→ **Activity**
Wherever the string "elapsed" occurs in a line of these records, report that line.

→ **Records to use**

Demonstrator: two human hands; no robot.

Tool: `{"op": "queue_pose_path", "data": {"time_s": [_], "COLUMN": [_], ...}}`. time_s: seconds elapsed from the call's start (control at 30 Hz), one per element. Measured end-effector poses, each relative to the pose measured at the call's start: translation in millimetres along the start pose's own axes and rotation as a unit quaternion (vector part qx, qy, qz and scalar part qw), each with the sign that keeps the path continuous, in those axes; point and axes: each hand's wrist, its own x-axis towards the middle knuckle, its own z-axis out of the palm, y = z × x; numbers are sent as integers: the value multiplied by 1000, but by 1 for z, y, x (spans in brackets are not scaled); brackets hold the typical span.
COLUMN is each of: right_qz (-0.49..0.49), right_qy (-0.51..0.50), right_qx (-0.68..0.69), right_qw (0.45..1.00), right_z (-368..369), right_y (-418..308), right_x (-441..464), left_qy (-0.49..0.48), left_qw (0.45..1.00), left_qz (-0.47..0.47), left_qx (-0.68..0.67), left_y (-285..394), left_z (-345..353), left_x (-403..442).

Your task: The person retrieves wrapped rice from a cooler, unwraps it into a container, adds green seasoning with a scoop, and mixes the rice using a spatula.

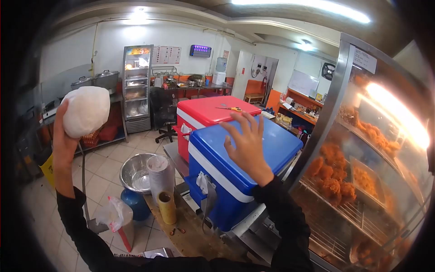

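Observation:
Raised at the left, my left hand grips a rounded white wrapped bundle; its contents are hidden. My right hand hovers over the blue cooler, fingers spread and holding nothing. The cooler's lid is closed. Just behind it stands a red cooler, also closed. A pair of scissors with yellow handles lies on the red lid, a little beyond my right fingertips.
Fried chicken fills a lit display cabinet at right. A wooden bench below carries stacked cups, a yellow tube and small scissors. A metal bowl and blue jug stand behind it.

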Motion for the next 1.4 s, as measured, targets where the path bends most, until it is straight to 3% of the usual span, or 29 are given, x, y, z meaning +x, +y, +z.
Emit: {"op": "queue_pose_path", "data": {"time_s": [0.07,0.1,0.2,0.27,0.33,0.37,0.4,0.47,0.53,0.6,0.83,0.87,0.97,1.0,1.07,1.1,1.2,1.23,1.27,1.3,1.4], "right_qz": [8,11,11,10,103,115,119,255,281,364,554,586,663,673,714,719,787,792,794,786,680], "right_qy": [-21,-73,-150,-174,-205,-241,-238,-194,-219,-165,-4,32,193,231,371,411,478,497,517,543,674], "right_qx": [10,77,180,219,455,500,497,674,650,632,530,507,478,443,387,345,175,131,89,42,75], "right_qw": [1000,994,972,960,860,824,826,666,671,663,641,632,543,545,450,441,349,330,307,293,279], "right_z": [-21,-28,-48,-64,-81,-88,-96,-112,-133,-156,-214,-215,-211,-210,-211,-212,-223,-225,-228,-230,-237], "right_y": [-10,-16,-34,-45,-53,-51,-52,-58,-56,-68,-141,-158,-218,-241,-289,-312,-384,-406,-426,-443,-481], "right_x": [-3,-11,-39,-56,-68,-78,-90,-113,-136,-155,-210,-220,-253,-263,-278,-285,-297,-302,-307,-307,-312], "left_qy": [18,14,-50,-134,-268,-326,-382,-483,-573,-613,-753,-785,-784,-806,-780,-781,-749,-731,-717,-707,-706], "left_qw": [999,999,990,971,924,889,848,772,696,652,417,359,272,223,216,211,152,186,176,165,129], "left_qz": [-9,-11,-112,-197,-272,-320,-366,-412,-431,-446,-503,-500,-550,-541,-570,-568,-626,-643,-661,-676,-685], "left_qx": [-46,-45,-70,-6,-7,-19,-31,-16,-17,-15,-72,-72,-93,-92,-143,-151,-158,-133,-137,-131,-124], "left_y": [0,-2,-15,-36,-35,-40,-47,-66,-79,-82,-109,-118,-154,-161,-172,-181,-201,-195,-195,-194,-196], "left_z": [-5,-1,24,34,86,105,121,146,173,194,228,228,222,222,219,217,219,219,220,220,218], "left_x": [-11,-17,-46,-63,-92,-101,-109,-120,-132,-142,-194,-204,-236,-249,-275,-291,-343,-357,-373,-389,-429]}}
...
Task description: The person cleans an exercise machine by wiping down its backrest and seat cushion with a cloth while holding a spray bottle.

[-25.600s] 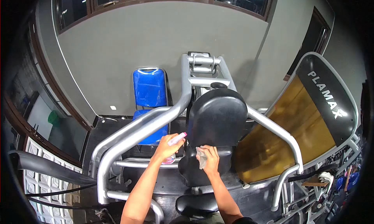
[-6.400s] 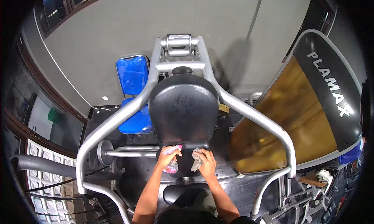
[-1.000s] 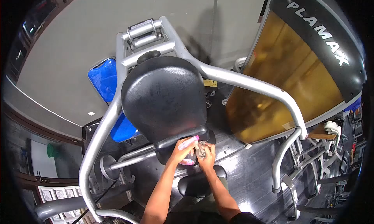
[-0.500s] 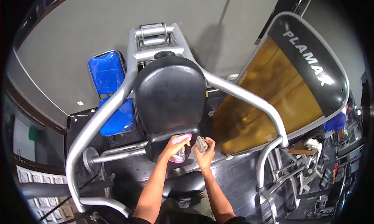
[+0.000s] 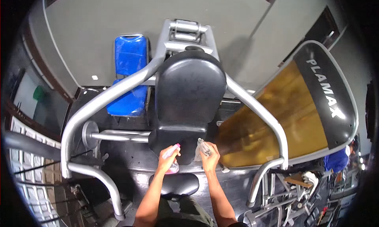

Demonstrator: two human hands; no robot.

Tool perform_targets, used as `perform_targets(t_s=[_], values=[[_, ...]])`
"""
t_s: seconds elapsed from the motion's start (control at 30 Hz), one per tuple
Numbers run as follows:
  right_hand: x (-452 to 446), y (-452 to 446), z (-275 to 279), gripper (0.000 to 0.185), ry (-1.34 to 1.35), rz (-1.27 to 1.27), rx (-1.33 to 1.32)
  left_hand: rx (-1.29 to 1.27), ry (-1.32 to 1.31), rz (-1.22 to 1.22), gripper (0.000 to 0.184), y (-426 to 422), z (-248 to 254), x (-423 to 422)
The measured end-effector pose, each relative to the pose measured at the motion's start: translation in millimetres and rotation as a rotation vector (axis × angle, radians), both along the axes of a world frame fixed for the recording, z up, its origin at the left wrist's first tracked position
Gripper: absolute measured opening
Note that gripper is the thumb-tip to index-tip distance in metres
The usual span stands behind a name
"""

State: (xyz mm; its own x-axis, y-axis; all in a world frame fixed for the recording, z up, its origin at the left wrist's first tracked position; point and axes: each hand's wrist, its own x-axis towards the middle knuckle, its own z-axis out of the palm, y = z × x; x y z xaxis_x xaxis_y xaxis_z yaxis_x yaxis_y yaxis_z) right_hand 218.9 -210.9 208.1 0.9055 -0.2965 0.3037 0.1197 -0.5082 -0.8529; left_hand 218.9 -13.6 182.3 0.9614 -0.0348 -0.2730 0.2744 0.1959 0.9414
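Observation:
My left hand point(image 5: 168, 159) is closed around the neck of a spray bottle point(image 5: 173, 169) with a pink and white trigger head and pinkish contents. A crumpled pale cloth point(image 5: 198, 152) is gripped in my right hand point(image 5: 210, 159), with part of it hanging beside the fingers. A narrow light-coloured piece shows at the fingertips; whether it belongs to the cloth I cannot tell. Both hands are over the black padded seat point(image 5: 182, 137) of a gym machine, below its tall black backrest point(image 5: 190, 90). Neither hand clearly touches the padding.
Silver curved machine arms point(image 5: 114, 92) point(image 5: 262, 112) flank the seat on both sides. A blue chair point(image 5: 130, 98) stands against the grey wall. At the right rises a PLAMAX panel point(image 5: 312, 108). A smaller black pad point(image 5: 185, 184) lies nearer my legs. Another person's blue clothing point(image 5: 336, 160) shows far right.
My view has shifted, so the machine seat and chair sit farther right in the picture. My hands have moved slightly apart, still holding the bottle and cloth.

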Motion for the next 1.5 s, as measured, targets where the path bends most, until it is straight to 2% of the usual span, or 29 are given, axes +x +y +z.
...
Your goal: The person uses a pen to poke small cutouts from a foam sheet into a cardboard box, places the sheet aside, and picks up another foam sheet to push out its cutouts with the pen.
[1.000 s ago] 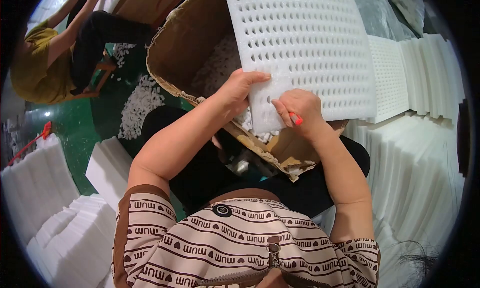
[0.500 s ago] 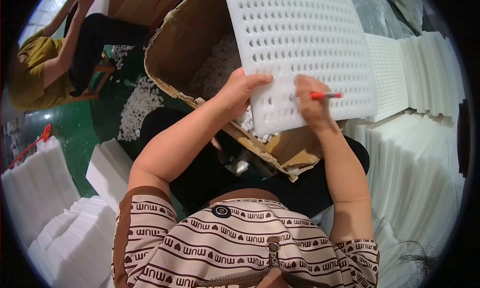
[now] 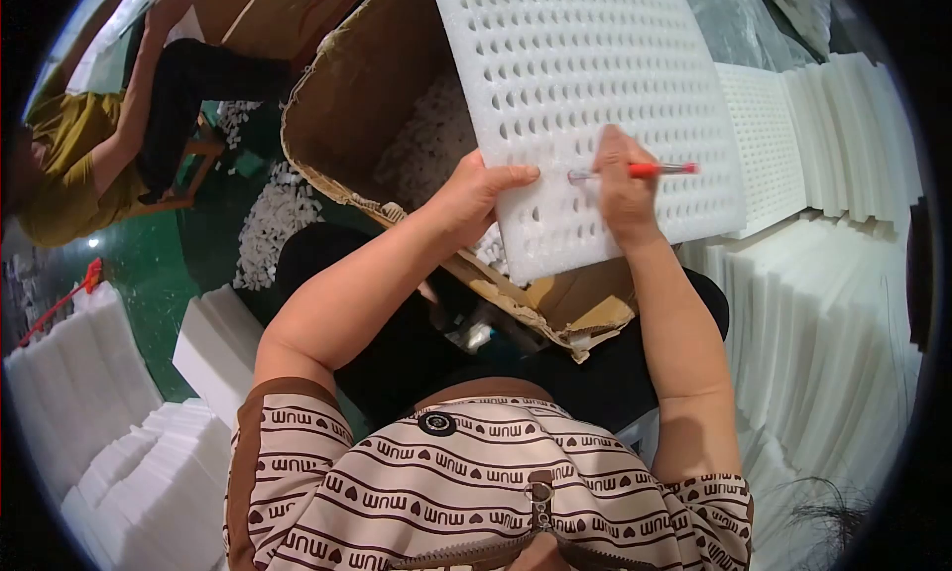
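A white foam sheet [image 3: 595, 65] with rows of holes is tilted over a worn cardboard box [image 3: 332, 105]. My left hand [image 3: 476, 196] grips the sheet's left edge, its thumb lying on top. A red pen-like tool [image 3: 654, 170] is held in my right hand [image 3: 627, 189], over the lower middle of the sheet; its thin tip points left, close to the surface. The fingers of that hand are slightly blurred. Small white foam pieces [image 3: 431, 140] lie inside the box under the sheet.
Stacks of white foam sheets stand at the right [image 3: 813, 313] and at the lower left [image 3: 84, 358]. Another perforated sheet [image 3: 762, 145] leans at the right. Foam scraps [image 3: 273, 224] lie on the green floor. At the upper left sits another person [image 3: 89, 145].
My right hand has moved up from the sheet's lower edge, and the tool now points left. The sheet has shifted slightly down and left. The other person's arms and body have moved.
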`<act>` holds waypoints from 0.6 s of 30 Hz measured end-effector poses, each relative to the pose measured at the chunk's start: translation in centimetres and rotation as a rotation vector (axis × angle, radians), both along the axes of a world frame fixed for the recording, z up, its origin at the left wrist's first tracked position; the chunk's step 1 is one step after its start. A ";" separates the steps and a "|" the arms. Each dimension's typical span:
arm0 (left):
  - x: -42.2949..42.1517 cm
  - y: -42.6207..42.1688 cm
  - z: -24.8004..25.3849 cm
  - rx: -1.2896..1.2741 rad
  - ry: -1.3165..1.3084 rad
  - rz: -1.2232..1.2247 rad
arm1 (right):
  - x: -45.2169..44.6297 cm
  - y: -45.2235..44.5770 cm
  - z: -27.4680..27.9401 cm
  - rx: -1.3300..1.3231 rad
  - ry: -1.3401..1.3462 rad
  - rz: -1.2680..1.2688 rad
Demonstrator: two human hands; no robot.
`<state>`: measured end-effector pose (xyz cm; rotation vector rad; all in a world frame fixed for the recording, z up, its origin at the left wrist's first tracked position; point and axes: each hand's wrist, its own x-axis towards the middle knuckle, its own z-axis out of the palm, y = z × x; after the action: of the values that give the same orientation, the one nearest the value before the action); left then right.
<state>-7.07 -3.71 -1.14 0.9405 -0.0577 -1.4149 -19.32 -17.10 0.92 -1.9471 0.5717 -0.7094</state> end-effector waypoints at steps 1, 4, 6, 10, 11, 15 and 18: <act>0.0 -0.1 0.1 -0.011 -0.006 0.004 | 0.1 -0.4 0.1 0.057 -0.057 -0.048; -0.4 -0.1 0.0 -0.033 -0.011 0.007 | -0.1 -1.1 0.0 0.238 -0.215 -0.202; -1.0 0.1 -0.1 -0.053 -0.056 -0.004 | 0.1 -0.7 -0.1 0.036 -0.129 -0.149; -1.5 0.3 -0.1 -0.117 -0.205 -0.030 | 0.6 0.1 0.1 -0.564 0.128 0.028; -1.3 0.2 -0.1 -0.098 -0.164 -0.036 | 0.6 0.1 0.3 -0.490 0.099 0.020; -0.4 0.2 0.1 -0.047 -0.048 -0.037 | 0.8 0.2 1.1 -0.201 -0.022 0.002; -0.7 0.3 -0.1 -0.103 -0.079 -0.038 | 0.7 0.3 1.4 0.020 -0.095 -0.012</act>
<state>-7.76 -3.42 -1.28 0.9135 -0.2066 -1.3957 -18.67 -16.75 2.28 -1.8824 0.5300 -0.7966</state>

→ **Result of this exercise**
Tool: `{"op": "queue_pose_path", "data": {"time_s": [_], "COLUMN": [_], ...}}`. time_s: seconds elapsed from the call's start (control at 30 Hz), one per element. Measured end-effector poses, each relative to the pose measured at the call's start: translation in millimetres along the start pose's own axes and rotation as a unit quaternion (vector part qx, qy, qz and scalar part qw), each with the sign that keeps the path continuous, in those axes; point and axes: each hand's wrist, its own x-axis towards the middle knuckle, its own z-axis out of the palm, y = z × x; numbers are sent as integers: the value multiplied by 1000, but by 1 for z, y, x (spans in brackets are not scaled); brackets hold the typical span.
t_s: seconds elapsed from the motion's start (control at 30 Hz), one per tuple

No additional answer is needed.